***** Information

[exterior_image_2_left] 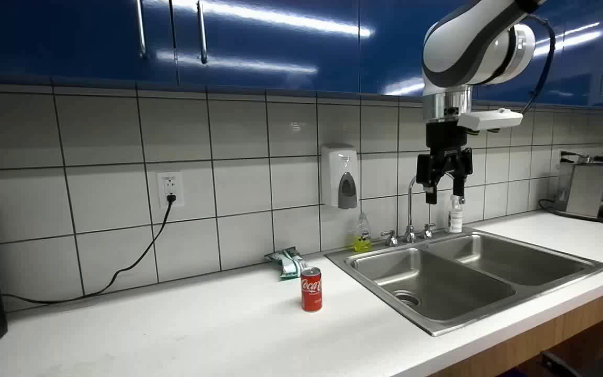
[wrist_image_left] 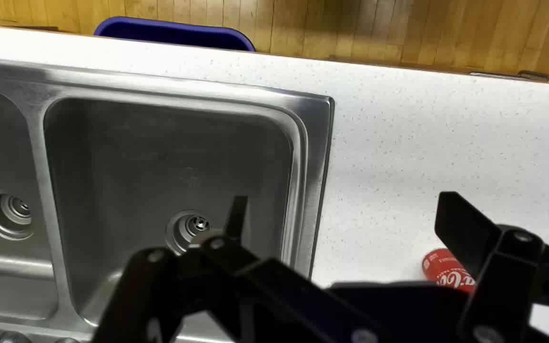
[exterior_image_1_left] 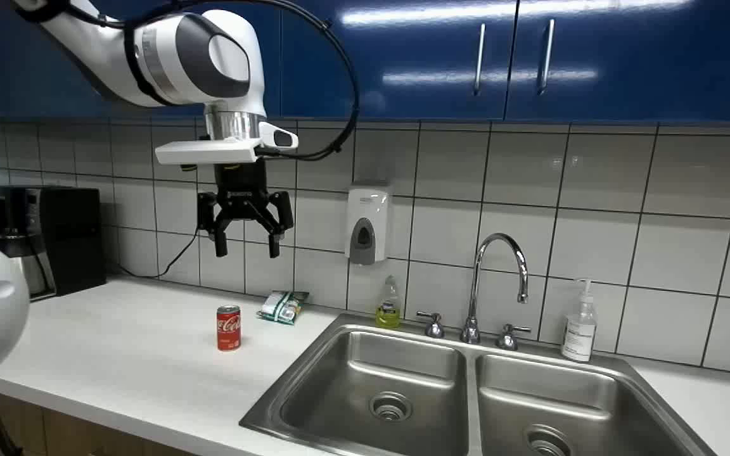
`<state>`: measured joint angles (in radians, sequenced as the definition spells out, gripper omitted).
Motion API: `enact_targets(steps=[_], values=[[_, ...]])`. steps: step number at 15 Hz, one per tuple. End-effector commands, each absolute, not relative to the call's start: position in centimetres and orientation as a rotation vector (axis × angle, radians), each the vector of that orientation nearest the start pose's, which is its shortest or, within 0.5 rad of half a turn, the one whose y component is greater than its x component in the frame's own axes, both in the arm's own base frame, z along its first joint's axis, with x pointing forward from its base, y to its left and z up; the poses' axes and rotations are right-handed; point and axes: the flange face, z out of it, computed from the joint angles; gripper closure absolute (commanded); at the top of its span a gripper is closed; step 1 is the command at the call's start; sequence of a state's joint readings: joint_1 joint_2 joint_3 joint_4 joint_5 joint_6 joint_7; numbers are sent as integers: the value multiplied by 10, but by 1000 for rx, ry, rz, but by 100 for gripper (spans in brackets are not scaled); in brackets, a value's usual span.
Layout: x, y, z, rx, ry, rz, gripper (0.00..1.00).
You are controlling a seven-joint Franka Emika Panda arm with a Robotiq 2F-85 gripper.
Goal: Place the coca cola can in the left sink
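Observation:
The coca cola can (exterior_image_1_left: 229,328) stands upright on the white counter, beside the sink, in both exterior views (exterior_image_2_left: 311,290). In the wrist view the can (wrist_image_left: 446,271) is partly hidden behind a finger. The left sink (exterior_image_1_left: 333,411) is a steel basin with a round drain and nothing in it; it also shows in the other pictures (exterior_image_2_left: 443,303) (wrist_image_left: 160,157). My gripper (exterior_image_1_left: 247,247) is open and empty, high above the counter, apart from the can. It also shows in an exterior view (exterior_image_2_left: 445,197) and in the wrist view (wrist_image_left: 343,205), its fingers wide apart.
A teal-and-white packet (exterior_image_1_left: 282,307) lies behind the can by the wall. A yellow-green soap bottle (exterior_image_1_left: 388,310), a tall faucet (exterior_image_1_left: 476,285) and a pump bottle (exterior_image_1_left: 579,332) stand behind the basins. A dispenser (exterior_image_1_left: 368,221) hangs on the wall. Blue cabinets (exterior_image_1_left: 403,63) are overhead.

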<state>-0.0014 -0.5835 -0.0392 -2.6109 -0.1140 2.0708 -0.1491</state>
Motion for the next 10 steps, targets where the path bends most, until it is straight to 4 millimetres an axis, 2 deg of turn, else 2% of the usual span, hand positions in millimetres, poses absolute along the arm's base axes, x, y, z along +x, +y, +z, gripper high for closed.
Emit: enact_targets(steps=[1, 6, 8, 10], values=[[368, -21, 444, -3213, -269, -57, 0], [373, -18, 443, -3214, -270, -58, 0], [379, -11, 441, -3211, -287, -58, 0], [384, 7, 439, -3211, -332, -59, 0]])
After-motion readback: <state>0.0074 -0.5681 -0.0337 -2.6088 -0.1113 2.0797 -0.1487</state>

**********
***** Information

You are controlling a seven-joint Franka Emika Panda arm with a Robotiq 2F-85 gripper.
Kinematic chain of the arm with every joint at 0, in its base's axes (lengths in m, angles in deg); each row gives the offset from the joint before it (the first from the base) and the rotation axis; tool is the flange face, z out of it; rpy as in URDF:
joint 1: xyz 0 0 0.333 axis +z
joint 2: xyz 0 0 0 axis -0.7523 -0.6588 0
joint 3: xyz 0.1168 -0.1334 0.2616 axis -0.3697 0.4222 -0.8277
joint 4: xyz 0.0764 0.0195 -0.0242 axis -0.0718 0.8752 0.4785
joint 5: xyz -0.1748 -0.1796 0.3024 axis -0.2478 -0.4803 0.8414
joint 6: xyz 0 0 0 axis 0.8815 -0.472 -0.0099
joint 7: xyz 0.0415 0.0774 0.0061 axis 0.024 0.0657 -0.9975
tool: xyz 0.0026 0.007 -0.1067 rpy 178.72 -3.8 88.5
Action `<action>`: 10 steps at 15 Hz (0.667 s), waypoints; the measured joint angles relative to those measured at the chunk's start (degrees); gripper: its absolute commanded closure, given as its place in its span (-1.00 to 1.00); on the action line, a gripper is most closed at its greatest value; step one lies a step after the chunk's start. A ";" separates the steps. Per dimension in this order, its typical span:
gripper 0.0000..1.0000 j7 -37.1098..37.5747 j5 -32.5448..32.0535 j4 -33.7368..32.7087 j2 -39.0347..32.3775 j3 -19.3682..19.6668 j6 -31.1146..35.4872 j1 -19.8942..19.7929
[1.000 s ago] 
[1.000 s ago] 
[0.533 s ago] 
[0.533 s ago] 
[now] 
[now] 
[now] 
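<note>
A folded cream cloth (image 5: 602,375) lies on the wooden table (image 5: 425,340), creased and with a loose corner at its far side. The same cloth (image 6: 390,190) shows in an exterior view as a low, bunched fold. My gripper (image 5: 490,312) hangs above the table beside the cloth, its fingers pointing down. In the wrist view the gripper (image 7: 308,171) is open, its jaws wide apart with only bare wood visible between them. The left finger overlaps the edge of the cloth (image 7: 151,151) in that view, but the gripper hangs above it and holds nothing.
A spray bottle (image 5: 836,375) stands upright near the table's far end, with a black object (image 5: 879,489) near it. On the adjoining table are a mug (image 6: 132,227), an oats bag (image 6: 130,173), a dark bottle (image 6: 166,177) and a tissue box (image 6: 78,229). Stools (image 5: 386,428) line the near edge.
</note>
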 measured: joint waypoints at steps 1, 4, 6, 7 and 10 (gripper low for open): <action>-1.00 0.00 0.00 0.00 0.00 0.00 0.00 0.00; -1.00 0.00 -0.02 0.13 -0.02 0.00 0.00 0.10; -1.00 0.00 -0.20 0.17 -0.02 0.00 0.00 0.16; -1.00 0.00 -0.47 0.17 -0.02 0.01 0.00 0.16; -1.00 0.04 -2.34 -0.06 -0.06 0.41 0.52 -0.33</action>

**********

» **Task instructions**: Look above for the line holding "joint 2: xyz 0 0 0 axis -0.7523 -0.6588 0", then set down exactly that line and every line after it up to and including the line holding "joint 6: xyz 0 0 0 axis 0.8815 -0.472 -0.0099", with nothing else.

» **Output for this exercise**:
joint 2: xyz 0 0 0 axis -0.7523 -0.6588 0
joint 3: xyz 0.1168 -0.1334 0.2616 axis -0.3697 0.4222 -0.8277
joint 4: xyz 0.0764 0.0195 -0.0242 axis -0.0718 0.8752 0.4785
joint 5: xyz -0.1748 -0.1796 0.3024 axis -0.2478 -0.4803 0.8414
joint 6: xyz 0 0 0 axis 0.8815 -0.472 -0.0099

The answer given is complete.